Work item
Every line of the following records that includes "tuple" should be copied.

Provided entries
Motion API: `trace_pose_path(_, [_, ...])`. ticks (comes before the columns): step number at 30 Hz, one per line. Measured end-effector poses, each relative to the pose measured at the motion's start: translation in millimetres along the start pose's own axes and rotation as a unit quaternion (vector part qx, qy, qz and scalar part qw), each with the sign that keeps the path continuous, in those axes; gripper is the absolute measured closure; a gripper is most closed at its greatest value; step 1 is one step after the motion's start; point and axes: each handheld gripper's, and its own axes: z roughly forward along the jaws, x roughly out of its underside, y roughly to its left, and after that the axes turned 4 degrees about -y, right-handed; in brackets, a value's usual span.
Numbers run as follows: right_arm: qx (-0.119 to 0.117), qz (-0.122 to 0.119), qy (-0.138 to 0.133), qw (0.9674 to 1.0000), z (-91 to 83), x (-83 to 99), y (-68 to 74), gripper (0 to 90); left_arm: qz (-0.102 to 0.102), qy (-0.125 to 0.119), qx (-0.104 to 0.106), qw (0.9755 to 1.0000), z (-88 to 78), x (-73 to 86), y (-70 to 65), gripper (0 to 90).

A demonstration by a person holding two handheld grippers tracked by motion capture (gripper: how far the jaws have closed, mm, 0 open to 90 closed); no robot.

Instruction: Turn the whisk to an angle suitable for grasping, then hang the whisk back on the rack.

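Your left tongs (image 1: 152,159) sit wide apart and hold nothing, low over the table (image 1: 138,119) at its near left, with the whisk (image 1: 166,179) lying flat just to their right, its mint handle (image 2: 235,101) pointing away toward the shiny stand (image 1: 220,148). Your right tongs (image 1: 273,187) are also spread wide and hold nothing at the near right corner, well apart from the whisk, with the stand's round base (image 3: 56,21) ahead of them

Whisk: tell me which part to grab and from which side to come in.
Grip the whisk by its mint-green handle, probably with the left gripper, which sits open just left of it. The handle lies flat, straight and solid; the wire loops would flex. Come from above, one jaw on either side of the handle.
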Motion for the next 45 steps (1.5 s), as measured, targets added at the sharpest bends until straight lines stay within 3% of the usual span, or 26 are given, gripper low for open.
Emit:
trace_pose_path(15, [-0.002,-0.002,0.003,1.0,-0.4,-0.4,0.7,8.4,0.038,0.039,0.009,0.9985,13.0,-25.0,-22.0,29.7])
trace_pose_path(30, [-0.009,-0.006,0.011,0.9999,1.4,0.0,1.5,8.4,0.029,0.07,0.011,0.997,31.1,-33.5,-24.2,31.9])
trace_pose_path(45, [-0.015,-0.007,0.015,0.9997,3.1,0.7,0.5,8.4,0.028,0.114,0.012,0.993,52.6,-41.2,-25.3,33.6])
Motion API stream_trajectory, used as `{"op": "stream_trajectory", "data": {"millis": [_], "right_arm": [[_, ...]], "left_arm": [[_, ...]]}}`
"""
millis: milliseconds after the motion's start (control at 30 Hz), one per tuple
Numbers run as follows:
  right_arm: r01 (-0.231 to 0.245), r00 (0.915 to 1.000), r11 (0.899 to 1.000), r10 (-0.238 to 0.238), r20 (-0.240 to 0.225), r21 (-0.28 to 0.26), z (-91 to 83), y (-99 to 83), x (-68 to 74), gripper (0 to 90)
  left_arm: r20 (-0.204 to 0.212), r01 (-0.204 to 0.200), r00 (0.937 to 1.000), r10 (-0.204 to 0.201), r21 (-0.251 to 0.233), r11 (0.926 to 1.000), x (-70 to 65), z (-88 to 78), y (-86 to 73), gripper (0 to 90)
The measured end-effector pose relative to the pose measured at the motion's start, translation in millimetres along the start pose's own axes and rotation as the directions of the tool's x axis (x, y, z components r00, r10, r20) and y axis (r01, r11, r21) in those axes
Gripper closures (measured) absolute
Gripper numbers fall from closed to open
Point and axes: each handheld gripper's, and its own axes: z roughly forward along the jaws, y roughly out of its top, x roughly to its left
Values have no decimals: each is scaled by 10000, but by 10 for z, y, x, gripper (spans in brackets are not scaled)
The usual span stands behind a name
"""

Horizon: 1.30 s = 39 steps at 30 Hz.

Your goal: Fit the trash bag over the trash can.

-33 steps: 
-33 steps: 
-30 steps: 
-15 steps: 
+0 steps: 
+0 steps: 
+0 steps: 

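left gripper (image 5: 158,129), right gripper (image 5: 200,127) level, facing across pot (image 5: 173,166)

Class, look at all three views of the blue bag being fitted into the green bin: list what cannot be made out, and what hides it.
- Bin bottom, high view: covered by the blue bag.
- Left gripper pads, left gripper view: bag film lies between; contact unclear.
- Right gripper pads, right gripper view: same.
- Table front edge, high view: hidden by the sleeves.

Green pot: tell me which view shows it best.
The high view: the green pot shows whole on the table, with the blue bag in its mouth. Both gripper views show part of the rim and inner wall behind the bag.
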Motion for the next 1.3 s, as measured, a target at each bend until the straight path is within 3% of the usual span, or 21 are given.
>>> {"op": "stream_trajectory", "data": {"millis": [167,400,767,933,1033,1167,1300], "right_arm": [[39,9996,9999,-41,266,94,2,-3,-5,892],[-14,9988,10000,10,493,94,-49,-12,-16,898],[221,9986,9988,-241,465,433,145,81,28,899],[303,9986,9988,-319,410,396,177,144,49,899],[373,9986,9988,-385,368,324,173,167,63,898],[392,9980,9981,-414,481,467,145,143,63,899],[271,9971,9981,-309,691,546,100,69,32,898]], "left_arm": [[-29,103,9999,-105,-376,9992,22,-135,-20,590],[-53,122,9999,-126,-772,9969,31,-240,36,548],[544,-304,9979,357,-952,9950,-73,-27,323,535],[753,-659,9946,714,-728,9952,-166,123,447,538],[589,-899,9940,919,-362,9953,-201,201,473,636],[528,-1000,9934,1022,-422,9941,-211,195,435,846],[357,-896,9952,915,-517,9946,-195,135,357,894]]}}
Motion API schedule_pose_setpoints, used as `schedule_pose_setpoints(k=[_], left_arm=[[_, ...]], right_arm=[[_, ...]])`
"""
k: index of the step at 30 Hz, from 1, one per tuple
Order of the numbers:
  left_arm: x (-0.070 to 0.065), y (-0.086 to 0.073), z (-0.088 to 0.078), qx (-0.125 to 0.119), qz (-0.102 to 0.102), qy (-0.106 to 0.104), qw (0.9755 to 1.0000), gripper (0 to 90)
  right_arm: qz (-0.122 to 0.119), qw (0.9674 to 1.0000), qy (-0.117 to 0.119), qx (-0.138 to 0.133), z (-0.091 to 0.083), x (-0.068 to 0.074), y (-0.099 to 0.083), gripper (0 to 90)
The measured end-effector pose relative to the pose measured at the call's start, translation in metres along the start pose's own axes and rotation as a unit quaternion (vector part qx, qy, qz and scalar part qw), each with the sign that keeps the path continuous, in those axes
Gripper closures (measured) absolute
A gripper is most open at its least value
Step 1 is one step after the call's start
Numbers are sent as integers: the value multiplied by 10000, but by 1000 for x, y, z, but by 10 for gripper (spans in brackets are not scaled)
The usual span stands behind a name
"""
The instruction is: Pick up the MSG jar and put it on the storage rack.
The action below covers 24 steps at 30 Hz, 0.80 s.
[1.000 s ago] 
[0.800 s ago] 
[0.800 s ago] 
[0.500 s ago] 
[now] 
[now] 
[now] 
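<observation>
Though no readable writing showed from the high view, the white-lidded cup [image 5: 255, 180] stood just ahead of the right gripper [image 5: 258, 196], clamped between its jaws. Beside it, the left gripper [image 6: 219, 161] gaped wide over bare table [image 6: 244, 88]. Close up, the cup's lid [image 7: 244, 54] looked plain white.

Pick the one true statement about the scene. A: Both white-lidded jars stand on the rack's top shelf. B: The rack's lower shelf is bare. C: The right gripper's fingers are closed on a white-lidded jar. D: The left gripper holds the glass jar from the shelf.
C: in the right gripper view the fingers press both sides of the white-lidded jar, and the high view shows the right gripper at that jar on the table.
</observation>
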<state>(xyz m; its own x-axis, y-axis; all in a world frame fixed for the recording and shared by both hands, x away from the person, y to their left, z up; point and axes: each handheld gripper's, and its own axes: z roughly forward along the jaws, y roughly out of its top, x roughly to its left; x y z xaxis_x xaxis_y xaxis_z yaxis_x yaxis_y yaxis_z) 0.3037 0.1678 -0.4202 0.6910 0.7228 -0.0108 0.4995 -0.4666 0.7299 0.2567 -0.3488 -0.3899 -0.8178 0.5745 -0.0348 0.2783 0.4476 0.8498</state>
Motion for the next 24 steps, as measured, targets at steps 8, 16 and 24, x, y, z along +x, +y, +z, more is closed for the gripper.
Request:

Exercise solution
millis: milliseconds after the motion's start (control at 30 Hz), one per tuple
k: index of the step at 30 Hz, from 1, one per tuple

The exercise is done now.